子供の頃、親にも学校の先生にも「おまえはやれば出来るんだから」と言われた記憶がある。また、通知箋の通信欄に「玉磨かざれば光なし」と書かれたことも。当時の私が玉であったかどうか怪しいものだが、能力に応じた努力を促し、子供をオダてヤル気にさせようという魂胆だろうことは、今ならば理解できる。しかし果たして今の世の中、やれば必ずできるのだろうか。夢も希望も溢れていた昭和の中頃、明るい未来を信じて努力すれば必ず報われると誰もが一生懸命生きていた。
全体主義にとらわれない個人主義、いわば利己主義ばかりが蔓延する現代、「やればできる」を信じて、やった結果が悪ければ落ちこぼれてゆく。「やればできるというのは、やってできた人のセリフ」であって、実際は「やればできるかもしれないが、やってもできないかも」、「むしろやればできるとは思わないほうが良いかも」、「やれば出来るほど世間は甘くない」、「やらないより、やったほうが良いかも」という退廃的な考え方が大勢を占めてきたような気がする。
この風潮が良いことでないのは当たり前だが、今の閉塞感に満ちた社会では、生きることに精一杯であったり、生きることが困難であると感じる人もいて、どうにも出口が見えてこない。

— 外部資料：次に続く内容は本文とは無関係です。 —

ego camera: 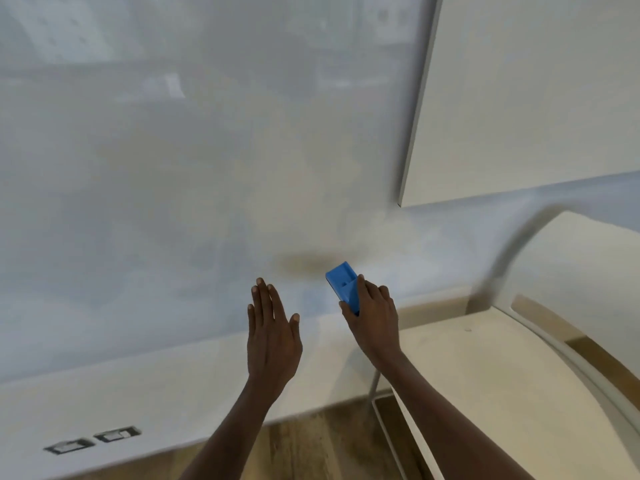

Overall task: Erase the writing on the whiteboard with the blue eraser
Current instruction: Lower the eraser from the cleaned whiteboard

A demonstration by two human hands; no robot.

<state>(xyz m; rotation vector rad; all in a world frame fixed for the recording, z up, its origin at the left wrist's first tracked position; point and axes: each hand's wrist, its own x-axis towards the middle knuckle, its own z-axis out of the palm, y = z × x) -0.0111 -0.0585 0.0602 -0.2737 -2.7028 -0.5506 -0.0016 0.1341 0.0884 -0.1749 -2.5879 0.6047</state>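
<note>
A large glossy whiteboard [173, 168] fills the upper left of the view. It looks blurred, and I can make out no writing on it, only a faint dark smudge [301, 263] low on the board. My right hand [372, 317] grips the blue eraser [343, 284] and holds it against the board's lower part, just right of the smudge. My left hand [272, 337] is raised beside it, flat, fingers apart, holding nothing, close to the board; whether it touches is unclear.
A white panel [519, 98] hangs at the upper right. A white table or chair with a curved rail [519, 358] stands at the right. Below the board runs a white wall with two sockets [91, 439] at lower left, and wooden floor [304, 445].
</note>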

せめて、気の持ち方を変えることで殻を破ることは出来ないだろうか。
「やって、あたりまえ」という感覚。
「やらなければならないことは、やってあたりまえ」。学生は勉強して当たり前。社会人は働いて当たり前。家庭の主は一家を養って当たり前。人間は一生懸命生きて当たり前。政治家は国民のことを第一に考えて当たり前。それぞれの人がそれぞれの道を当然のように歩んでゆく。そんな世の中になれば、いつかまた「やればできる」という努力が報われる希望に満ちた社会が戻ってくるのではないだろうか。
甘いと言われれば、それまでだが。